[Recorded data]
>>>
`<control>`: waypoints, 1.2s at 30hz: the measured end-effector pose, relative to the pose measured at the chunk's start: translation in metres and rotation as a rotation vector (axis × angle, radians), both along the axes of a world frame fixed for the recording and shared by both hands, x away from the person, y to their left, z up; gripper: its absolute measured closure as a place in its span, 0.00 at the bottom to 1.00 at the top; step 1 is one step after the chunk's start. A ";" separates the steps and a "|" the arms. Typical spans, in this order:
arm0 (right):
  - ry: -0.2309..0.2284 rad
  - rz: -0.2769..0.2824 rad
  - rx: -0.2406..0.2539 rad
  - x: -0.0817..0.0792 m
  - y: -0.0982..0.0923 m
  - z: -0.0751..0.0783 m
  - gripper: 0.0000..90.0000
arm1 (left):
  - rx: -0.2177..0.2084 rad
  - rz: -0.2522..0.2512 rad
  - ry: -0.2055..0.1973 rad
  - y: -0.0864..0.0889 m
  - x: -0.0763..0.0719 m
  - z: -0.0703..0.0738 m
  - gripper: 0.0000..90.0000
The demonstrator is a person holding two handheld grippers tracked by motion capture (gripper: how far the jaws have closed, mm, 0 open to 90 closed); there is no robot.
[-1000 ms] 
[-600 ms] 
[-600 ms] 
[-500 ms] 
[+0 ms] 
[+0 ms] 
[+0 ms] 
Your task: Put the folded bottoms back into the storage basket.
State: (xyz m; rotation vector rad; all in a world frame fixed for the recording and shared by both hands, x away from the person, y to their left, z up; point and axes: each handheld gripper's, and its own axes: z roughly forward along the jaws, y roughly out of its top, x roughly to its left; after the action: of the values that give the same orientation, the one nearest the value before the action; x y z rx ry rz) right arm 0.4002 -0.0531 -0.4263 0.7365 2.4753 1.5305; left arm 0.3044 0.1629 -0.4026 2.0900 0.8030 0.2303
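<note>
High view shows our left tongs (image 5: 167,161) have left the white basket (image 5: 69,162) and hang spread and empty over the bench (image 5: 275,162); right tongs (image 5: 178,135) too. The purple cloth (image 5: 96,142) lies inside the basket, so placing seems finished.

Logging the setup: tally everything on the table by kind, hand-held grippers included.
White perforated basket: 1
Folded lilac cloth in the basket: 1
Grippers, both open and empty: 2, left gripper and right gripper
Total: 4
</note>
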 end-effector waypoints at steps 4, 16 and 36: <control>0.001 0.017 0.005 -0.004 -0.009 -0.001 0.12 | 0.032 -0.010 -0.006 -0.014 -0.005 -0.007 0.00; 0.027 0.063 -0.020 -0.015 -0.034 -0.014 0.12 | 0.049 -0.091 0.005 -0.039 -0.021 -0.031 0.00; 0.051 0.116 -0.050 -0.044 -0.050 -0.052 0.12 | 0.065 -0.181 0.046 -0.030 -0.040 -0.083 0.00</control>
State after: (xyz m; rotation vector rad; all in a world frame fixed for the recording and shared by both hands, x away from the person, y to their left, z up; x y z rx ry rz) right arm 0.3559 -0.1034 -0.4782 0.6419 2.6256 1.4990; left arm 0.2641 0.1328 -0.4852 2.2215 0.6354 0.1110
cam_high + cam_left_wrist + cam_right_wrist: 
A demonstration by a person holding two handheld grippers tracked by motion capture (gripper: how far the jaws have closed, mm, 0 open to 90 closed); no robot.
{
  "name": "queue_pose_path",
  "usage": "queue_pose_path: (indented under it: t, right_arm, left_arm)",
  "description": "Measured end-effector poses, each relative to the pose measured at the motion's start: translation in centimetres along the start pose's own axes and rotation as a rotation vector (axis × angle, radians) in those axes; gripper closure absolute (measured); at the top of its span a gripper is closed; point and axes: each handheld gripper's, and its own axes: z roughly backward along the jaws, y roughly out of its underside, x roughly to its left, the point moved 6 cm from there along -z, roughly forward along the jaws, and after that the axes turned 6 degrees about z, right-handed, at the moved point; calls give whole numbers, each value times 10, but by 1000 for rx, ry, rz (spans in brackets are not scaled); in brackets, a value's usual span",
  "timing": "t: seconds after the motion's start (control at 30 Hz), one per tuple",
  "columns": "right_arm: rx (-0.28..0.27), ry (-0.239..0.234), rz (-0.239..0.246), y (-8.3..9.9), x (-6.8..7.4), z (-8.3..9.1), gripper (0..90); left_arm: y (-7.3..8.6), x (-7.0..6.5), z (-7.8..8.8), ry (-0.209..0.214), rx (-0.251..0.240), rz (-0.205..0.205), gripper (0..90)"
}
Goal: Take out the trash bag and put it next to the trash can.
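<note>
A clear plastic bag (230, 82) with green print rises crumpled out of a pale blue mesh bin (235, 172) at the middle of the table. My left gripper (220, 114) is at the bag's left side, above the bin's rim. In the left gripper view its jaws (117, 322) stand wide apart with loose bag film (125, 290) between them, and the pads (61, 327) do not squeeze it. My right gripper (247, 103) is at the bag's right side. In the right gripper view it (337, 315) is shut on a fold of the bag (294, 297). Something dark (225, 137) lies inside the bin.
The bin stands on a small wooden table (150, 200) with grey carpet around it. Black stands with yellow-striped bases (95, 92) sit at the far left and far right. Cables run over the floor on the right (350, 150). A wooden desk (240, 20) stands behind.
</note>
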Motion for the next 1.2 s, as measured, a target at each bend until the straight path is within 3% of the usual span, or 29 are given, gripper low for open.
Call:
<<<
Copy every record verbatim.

• [Response box]
`<control>`: waypoints, 1.2s at 30hz: the measured end-effector pose, relative to the pose measured at the chunk's start: translation in metres and rotation as a rotation vector (axis × angle, radians), both along the axes of a world frame fixed for the recording and shared by both hands, x away from the person, y to their left, z up; gripper: its absolute measured closure as a place in its span, 0.00 at the bottom to 1.00 at the top; step 1 is one step after the chunk's start. A ";" separates the steps and a "|" the arms. Typical spans, in this order:
arm0 (right):
  - ry: -0.2309..0.2284 rad
  - rz: -0.2769..0.2824 rad
  - rx: -0.2406..0.2539 rad
  - x: -0.0817..0.0792 m
  - y: -0.0982..0.0923 m
  - z: -0.0751..0.0783 m
  - gripper: 0.0000..90.0000
arm1 (left):
  - rx: -0.2177..0.2084 rad
  - rz: -0.2522..0.2512 rad
  - ry: -0.2055..0.1973 rad
  - y: -0.0864..0.0889 m
  - x: -0.0763..0.0719 m
  - z: -0.0703..0.0738 m
  - gripper: 0.0000..90.0000
The demonstrator is a person holding two handheld grippers tracked by motion capture (gripper: how far the jaws have closed, mm, 0 open to 90 closed); there is no robot.
[-1000 ms] 
[-600 ms] 
[-600 ms] 
[-500 ms] 
[+0 ms] 
[+0 ms] 
[+0 ms] 
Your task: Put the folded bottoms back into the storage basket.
State: (xyz m; rotation vector rad; all in a world frame fixed for the recording and shared by both hands, x away from the person, y to their left, z up; point and axes: each handheld gripper's, and its own axes: z roughly forward along the jaws, y roughly out of its top, x roughly to its left; after the action: of the values that give the same orientation, the one nearest the value before the action; x y z rx ry rz) right arm 0.4002 -0.0531 -0.4263 0.7365 2.4753 1.5305; left arm 0.3044 0.1629 -0.4026 2.0900 0.8030 0.2303
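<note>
High view shows our left tongs (image 5: 167,161) have left the white basket (image 5: 69,162) and hang spread and empty over the bench (image 5: 275,162); right tongs (image 5: 178,135) too. The purple cloth (image 5: 96,142) lies inside the basket, so placing seems finished.

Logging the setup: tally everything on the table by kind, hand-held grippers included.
White perforated basket: 1
Folded lilac cloth in the basket: 1
Grippers, both open and empty: 2, left gripper and right gripper
Total: 4
</note>
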 end-effector waypoints at steps 4, 16 and 36: <control>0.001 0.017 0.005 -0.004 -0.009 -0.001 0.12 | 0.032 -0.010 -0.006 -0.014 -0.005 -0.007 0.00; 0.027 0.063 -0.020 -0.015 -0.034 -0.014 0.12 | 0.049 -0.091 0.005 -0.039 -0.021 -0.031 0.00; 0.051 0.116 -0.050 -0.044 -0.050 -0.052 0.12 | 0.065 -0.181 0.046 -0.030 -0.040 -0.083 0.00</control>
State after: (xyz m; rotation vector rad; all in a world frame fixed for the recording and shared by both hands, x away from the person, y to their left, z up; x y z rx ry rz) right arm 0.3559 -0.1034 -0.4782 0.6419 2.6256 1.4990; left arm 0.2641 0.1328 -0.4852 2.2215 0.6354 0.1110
cam_high + cam_left_wrist + cam_right_wrist: 
A demonstration by a person holding two handheld grippers tracked by motion capture (gripper: how far the jaws have closed, mm, 0 open to 90 closed); no robot.
{
  "name": "queue_pose_path",
  "usage": "queue_pose_path: (indented under it: t, right_arm, left_arm)",
  "description": "Measured end-effector poses, each relative to the pose measured at the motion's start: translation in centimetres along the start pose's own axes and rotation as a rotation vector (axis × angle, radians) in those axes; gripper closure absolute (measured); at the top of its span a gripper is closed; point and axes: each handheld gripper's, and its own axes: z roughly backward along the jaws, y roughly out of its underside, x roughly to its left, the point moved 6 cm from there along -z, roughly forward along the jaws, and after that the axes turned 6 degrees about z, right-handed, at the moved point; calls give whole numbers, each value times 10, but by 1000 for rx, ry, rz (spans in brackets are not scaled); in brackets, a value's usual span",
  "timing": "t: seconds after the motion's start (control at 30 Hz), one per tuple",
  "columns": "right_arm: rx (-0.28..0.27), ry (-0.239..0.234), rz (-0.239..0.246), y (-8.3..9.9), x (-6.8..7.4), z (-8.3..9.1), gripper (0..90); left_arm: y (-7.3..8.6), x (-7.0..6.5), z (-7.8..8.8), ry (-0.209..0.214), rx (-0.251..0.240), rz (-0.205..0.205), gripper (0..90)"
}
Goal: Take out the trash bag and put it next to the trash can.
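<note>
A clear plastic bag (230, 82) with green print rises crumpled out of a pale blue mesh bin (235, 172) at the middle of the table. My left gripper (220, 114) is at the bag's left side, above the bin's rim. In the left gripper view its jaws (117, 322) stand wide apart with loose bag film (125, 290) between them, and the pads (61, 327) do not squeeze it. My right gripper (247, 103) is at the bag's right side. In the right gripper view it (337, 315) is shut on a fold of the bag (294, 297). Something dark (225, 137) lies inside the bin.
The bin stands on a small wooden table (150, 200) with grey carpet around it. Black stands with yellow-striped bases (95, 92) sit at the far left and far right. Cables run over the floor on the right (350, 150). A wooden desk (240, 20) stands behind.
</note>
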Motion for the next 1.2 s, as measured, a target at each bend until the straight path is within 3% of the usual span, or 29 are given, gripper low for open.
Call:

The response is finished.